## Aim of the exercise
Would you reproduce each of the records below precisely, with the pictures left out?

## Supplied entries
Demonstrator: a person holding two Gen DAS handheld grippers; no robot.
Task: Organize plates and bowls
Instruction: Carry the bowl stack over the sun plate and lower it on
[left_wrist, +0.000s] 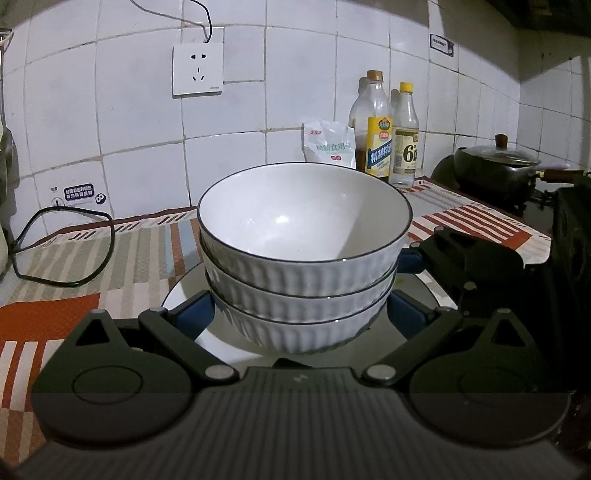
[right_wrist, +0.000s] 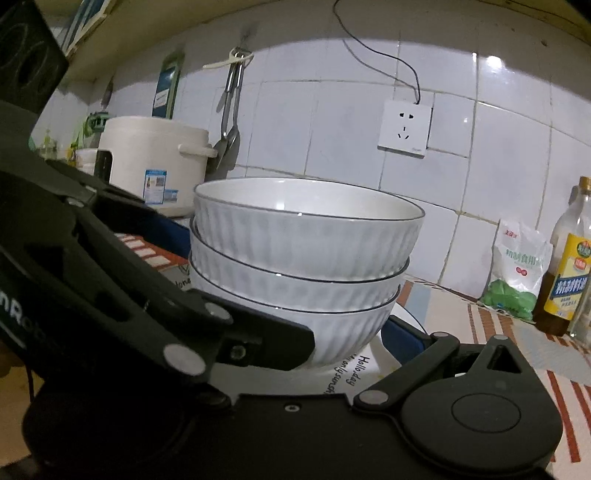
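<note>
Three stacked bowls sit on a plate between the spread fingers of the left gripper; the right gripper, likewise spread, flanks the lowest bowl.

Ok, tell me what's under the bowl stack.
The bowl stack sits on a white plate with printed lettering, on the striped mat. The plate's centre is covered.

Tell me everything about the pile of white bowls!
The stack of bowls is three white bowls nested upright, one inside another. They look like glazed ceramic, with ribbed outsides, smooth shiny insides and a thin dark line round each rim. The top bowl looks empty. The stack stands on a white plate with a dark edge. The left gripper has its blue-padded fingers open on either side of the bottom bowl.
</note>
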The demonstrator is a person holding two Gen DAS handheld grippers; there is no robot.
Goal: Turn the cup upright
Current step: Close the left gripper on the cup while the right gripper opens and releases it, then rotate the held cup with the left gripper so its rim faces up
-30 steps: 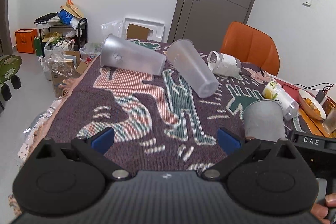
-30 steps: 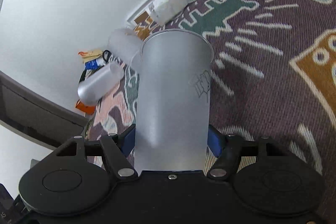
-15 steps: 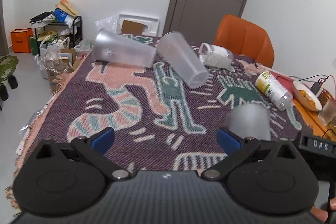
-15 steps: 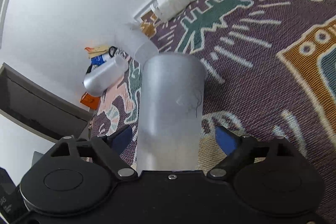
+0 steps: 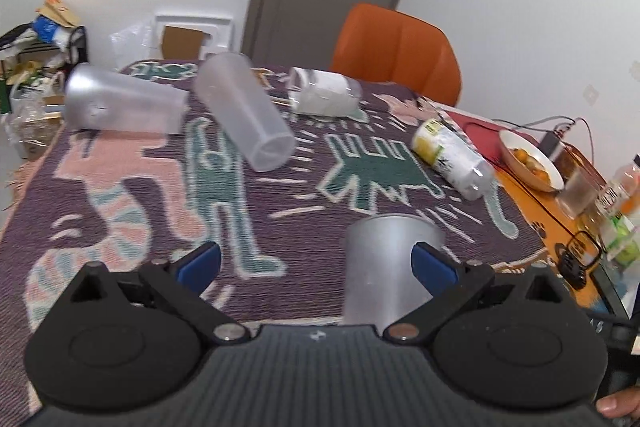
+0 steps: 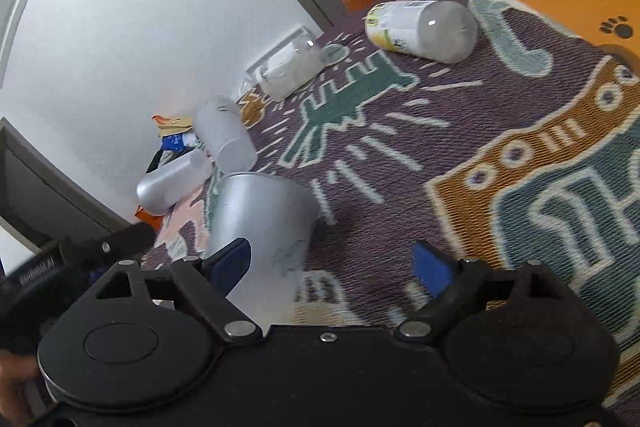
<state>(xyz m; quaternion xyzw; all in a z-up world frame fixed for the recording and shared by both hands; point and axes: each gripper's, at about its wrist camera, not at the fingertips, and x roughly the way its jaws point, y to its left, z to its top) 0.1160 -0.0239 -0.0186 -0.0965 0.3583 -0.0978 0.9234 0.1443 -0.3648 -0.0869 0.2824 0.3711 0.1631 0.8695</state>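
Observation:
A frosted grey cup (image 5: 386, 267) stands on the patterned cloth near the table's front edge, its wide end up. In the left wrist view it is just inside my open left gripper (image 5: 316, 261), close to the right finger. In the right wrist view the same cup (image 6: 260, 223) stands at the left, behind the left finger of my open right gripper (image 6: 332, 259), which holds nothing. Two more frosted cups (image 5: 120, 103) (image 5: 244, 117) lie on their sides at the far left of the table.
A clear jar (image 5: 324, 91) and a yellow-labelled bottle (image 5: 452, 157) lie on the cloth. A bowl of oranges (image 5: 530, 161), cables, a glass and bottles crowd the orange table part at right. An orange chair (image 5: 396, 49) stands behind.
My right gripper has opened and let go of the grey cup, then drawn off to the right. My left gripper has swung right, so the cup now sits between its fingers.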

## Response to this task
Demonstrator: a person holding two Gen DAS handheld grippers; no robot.
Task: Organize plates and bowls
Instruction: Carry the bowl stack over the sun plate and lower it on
[left_wrist, +0.000s] 
[right_wrist, +0.000s] 
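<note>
Three stacked bowls sit on a plate between the spread fingers of the left gripper; the right gripper, likewise spread, flanks the lowest bowl.

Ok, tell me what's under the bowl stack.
The bowl stack sits on a white plate with printed lettering, on the striped mat. The plate's centre is covered.

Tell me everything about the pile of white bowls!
The stack of bowls is three white bowls nested upright, one inside another. They look like glazed ceramic, with ribbed outsides, smooth shiny insides and a thin dark line round each rim. The top bowl looks empty. The stack stands on a white plate with a dark edge. The left gripper has its blue-padded fingers open on either side of the bottom bowl.
</note>
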The demonstrator is a person holding two Gen DAS handheld grippers; there is no robot.
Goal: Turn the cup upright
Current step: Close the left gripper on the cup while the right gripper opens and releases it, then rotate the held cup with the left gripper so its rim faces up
-30 steps: 
-30 steps: 
-15 steps: 
-15 steps: 
+0 steps: 
+0 steps: 
<state>(xyz m; quaternion xyzw; all in a z-up world frame fixed for the recording and shared by both hands; point and axes: each gripper's, at about its wrist camera, not at the fingertips, and x roughly the way its jaws point, y to its left, z to its top) 0.1160 -0.0239 -0.0186 -0.0965 0.3583 -0.0978 0.9234 0.1443 -0.3648 -0.0869 0.2824 0.3711 0.1631 0.8695</state>
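Observation:
A frosted grey cup (image 5: 386, 267) stands on the patterned cloth near the table's front edge, its wide end up. In the left wrist view it is just inside my open left gripper (image 5: 316, 261), close to the right finger. In the right wrist view the same cup (image 6: 260, 223) stands at the left, behind the left finger of my open right gripper (image 6: 332, 259), which holds nothing. Two more frosted cups (image 5: 120, 103) (image 5: 244, 117) lie on their sides at the far left of the table.
A clear jar (image 5: 324, 91) and a yellow-labelled bottle (image 5: 452, 157) lie on the cloth. A bowl of oranges (image 5: 530, 161), cables, a glass and bottles crowd the orange table part at right. An orange chair (image 5: 396, 49) stands behind.
My right gripper has opened and let go of the grey cup, then drawn off to the right. My left gripper has swung right, so the cup now sits between its fingers.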

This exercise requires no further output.